How Easy Is It to Learn Motion Models from Widefield Fluorescence Single Particle Tracks?
Abstract
Motion models (i.e., transition probability densities) are often deduced from fluorescence widefield tracking experiments by analyzing single-particle trajectories post-processed from data. This analysis immediately raises the question: To what degree is our ability to learn motion models impacted by analyzing post-processed trajectories versus raw measurements? To answer this question, we mathematically formulate a data likelihood for diffraction-limited fluorescence widefield tracking experiments. In particular, we make the likelihood's dependence on the motion model versus the emission (or measurement) model explicit.
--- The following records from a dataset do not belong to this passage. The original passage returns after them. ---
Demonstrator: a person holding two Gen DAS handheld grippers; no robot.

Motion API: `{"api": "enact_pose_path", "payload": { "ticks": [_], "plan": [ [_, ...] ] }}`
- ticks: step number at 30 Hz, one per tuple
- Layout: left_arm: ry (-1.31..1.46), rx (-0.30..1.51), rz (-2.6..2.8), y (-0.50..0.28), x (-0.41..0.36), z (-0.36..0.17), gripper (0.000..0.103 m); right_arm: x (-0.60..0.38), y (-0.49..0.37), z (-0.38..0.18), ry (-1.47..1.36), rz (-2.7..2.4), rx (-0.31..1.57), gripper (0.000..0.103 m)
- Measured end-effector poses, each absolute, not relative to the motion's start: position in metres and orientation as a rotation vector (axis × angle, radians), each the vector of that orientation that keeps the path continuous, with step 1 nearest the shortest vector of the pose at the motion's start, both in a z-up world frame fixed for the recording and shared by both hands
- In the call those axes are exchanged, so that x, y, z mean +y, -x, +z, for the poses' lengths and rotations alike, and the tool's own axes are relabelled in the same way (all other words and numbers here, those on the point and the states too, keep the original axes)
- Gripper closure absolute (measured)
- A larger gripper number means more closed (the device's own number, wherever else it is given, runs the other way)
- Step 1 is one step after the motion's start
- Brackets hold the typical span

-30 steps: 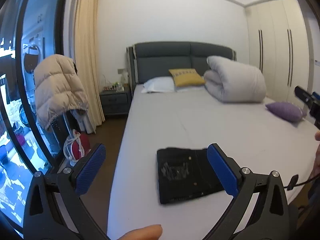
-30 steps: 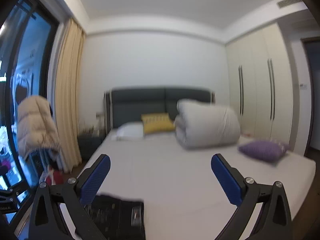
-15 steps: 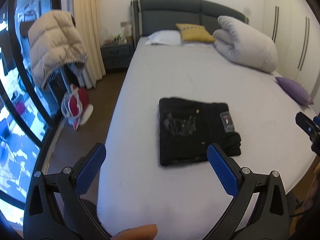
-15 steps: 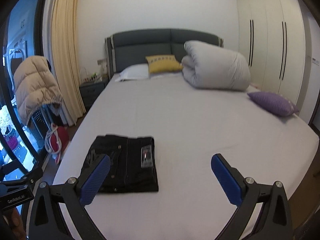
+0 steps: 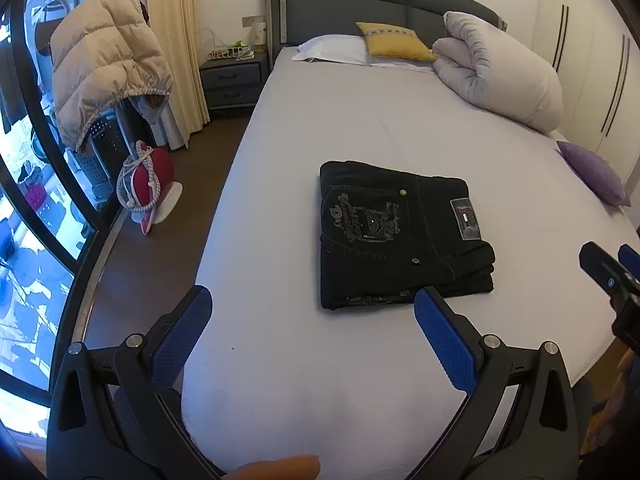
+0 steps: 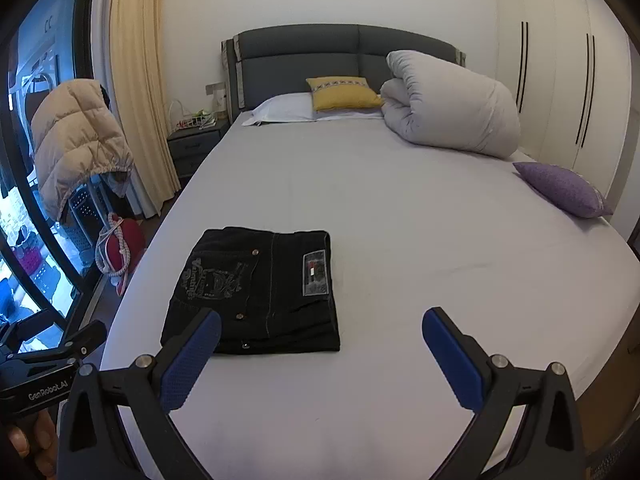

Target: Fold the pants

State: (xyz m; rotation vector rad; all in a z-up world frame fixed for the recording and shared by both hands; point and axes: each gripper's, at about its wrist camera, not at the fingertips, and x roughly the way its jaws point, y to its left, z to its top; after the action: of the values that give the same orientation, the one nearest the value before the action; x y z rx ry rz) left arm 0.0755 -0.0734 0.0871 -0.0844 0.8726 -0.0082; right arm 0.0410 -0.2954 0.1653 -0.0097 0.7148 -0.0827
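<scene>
Folded black denim pants [image 5: 396, 236] are lying on white-sheeted bed [image 5: 360, 128]; left gripper [image 5: 312, 320] and right gripper [image 6: 320, 344] are hovering apart from them, jaws spread wide, empty.

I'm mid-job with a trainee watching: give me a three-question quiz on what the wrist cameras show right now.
1. True or false: the black pants lie folded into a compact stack on the bed.
2. Multiple choice: the left tongs are A) shut on the pants, B) open and holding nothing, C) shut on the purple cushion.
3. Fill in: in the right wrist view, the right tongs stand open, and the ____ cushion lies near the headboard beside the rolled duvet.

Key: 1 true; 2 B; 3 yellow.
</scene>
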Motion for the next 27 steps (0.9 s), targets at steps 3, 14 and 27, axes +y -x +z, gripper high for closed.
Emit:
{"api": "enact_pose_path", "payload": {
  "ticks": [3, 14, 27],
  "plan": [
    [0.087, 0.879, -0.005, -0.078, -0.073, 0.082, 0.0, -0.292, -0.043, 0.162, 0.02, -0.078, 0.726, 0.0],
    [0.07, 0.883, 0.018, -0.08, -0.073, 0.073, 0.0, -0.293, -0.046, 0.153, 0.017, -0.087, 0.763, 0.0],
    [0.067, 0.887, 0.024, -0.079, -0.076, 0.069, 0.0, -0.294, -0.046, 0.151, 0.013, -0.088, 0.773, 0.0]
  ]
}}
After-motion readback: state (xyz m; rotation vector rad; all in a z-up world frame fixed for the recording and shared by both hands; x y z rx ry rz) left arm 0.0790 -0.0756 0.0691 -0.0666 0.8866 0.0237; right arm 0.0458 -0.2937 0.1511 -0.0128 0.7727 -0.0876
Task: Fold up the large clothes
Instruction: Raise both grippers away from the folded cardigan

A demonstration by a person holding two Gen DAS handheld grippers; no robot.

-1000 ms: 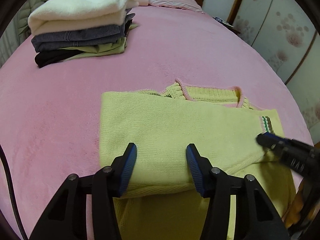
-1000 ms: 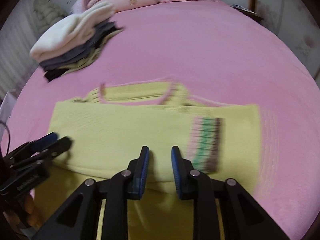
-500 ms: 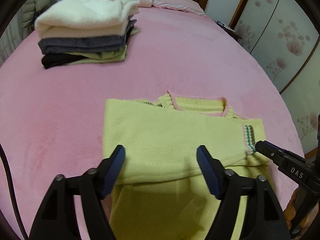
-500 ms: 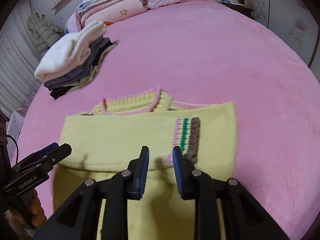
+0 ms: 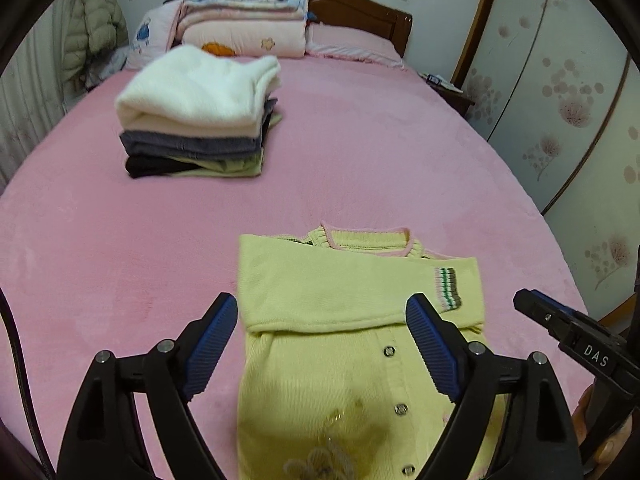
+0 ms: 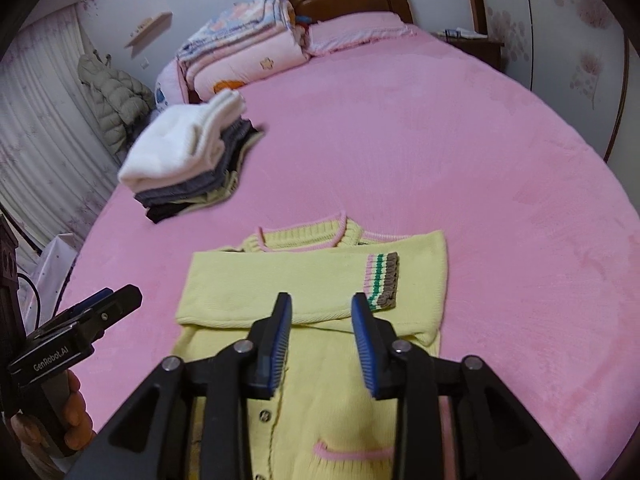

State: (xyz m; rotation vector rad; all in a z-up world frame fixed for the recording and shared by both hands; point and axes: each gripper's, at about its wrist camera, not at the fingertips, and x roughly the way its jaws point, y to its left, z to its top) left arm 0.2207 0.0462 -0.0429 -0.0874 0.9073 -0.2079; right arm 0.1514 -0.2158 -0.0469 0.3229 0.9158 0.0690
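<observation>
Pink bed (image 5: 360, 152) is covered by a soft, floppy yellow cardigan (image 5: 340, 292), best grabbed at its hem by both empty, wide-open grippers.

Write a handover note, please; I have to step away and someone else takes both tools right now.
Left claw: open, holding nothing, above the cardigan.
Right claw: open, holding nothing, above the same cardigan.
Cardigan lies button-side up on the pink bed; sleeves are folded across the chest, striped cuff on top.
Pile of folded clothes sits further up the bed.
Left: fold the body up.
</observation>
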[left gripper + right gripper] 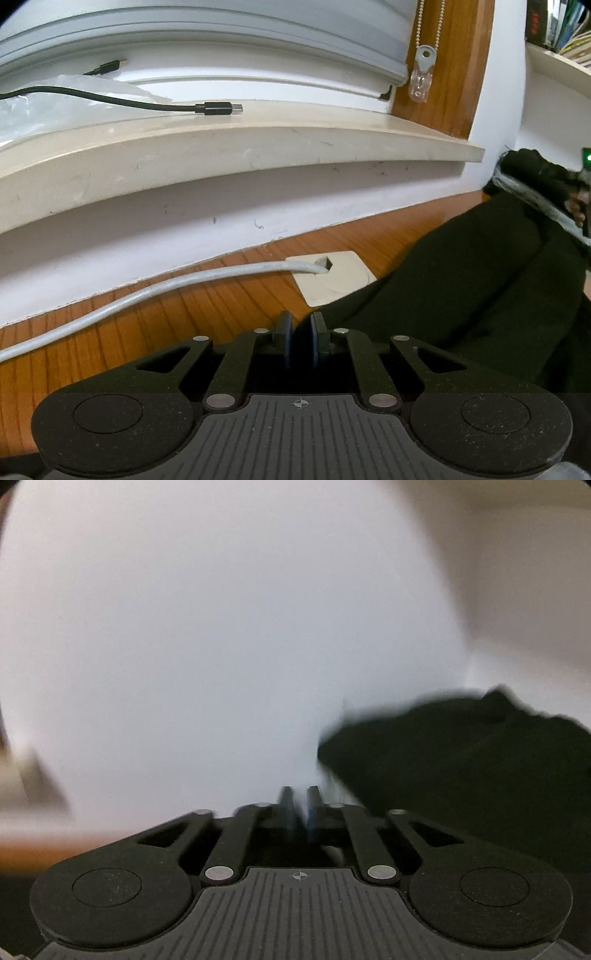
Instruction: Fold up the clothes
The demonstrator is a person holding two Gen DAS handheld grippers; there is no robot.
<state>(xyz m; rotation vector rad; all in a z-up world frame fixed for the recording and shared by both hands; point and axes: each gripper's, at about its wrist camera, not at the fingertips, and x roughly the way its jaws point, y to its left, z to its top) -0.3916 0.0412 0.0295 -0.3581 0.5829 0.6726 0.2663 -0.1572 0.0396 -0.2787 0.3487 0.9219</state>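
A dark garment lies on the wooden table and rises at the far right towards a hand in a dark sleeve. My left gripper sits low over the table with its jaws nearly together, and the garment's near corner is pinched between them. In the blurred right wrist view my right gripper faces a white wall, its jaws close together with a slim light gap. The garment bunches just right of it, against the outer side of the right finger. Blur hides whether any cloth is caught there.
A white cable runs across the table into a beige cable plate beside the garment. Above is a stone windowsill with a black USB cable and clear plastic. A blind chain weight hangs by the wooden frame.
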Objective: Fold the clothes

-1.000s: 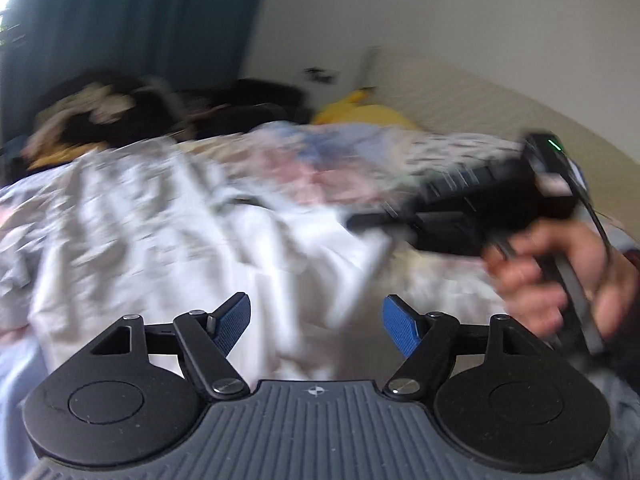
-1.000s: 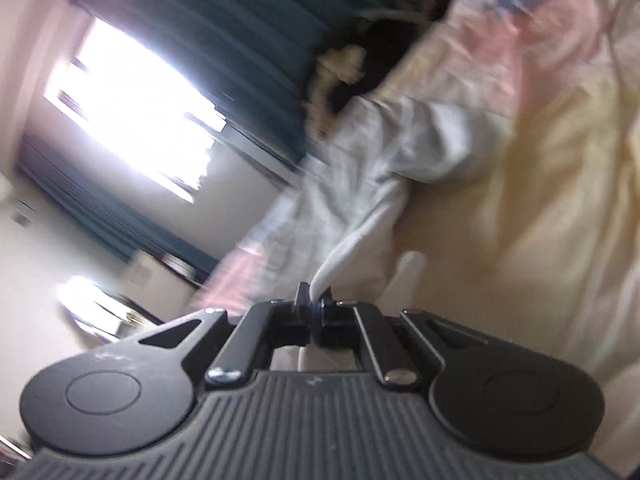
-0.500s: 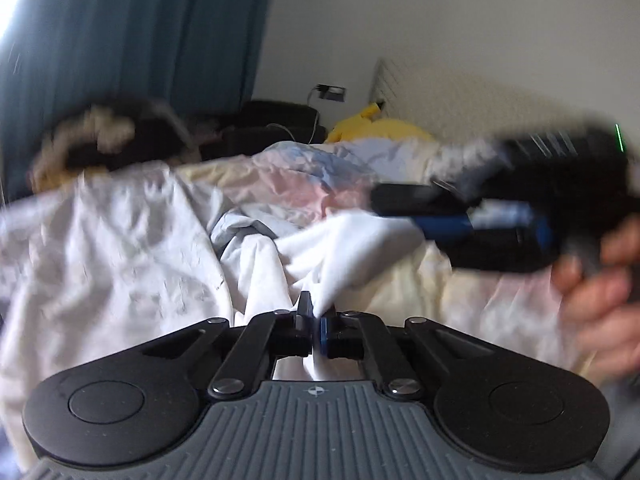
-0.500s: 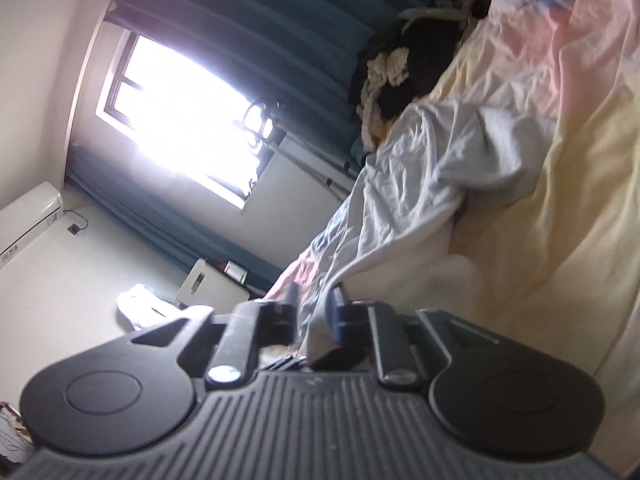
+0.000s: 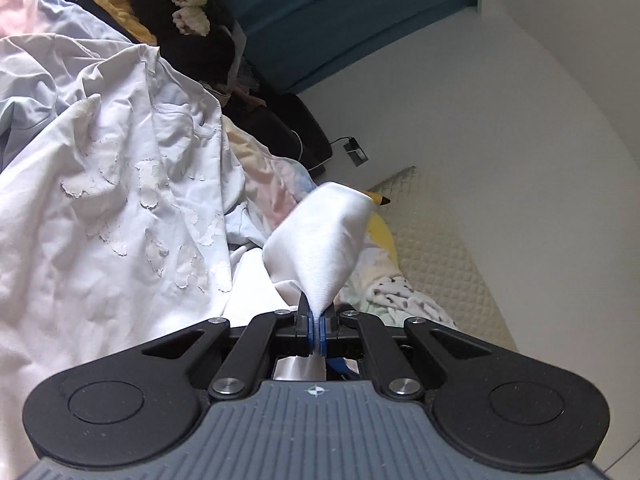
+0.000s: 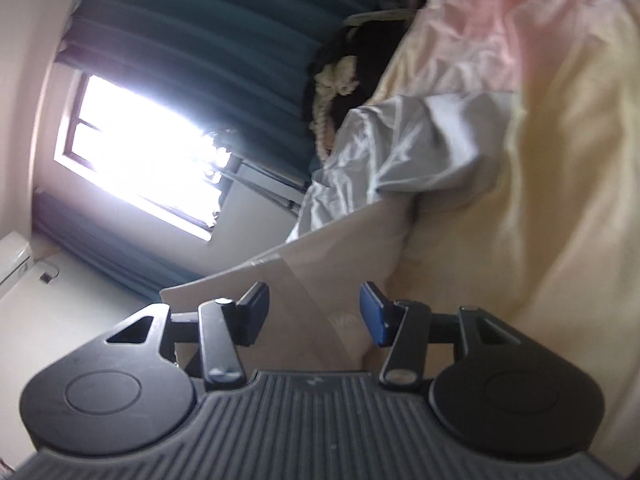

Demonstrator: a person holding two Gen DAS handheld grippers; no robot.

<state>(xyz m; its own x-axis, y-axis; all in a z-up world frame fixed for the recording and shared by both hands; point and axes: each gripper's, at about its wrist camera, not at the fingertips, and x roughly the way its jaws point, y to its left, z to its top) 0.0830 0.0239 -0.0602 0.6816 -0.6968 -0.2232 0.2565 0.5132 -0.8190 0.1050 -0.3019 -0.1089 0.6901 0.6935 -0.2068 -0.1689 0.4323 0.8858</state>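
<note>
A white garment (image 5: 120, 184) with a cracked white print lies crumpled over the bed. My left gripper (image 5: 316, 326) is shut on a fold of that garment, and the pinched cloth (image 5: 324, 236) rises from the jaws in a taut cone. In the right wrist view my right gripper (image 6: 314, 312) has its jaws opening. A pale stretch of the white garment (image 6: 316, 280) runs between and under its blue pads (image 6: 372, 316), and they do not press on it. More of the garment (image 6: 400, 152) bunches further off on the yellow sheet.
The bed carries a pastel yellow and pink sheet (image 6: 560, 160). A dark heap of clothes with a cream knit (image 5: 180, 4) lies by the teal curtain (image 5: 340, 12). A quilted headboard (image 5: 436, 248) and a spotted cloth (image 5: 396, 292) are at the right. A bright window (image 6: 140, 156) shows left.
My left gripper shut on a fold of the white garment, then rolled and pulled the cloth taut. My right gripper let go of the garment and its jaws spread apart.
</note>
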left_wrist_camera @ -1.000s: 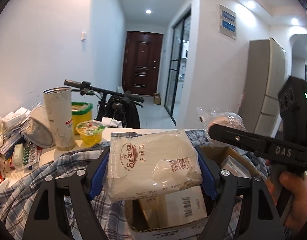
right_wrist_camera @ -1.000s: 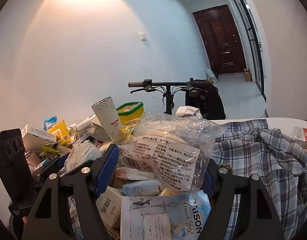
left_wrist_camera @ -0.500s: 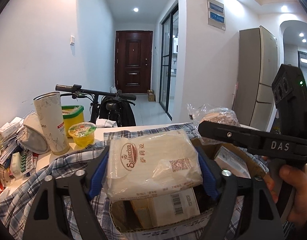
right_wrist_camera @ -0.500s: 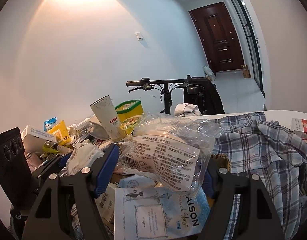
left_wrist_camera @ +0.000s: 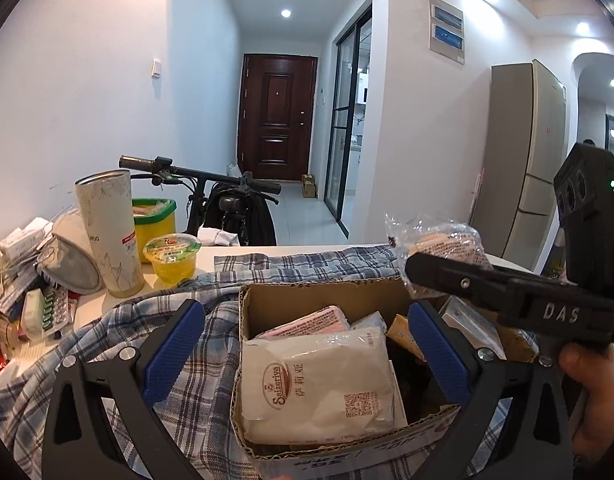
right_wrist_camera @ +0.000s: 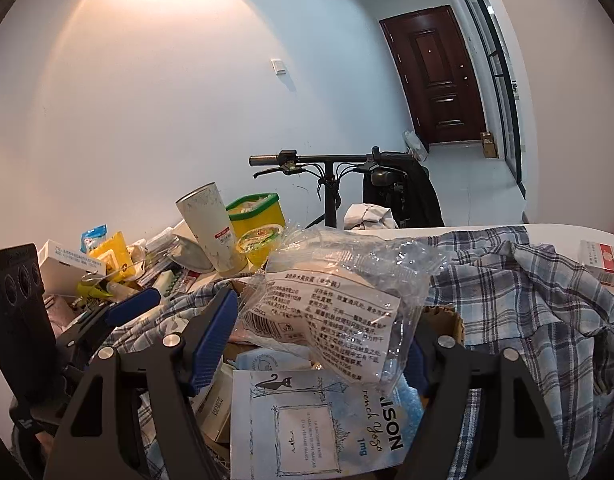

The emission model describes how photons emitted by biomolecules are distributed in space according to the optical point spread function, with intensities subsequently integrated over a pixel, and convoluted with camera noise. Logic dictates that if the likelihood is primarily informed by the motion model, it should be straightforward to learn the motion model from the post-processed trajectory. Contrarily, if the majority of the likelihood is dominated by the emission model, the post-processed trajectory inferred from data is primarily informed by the emission model, and very little information on the motion model permeates into the post-processed trajectories analyzed downstream to learn motion models. Indeed, we find that for typical diffraction-limited fluorescence experiments, the emission model often robustly contributes approximately 99% to the likelihood, leaving motion models to explain a meager 1% of the data. This result immediately casts doubt on our ability to reliably learn motion models from post-processed data, raising further questions on the significance of motion models learned thus far from post-processed single-particle trajectories from single-molecule widefield fluorescence tracking experiments.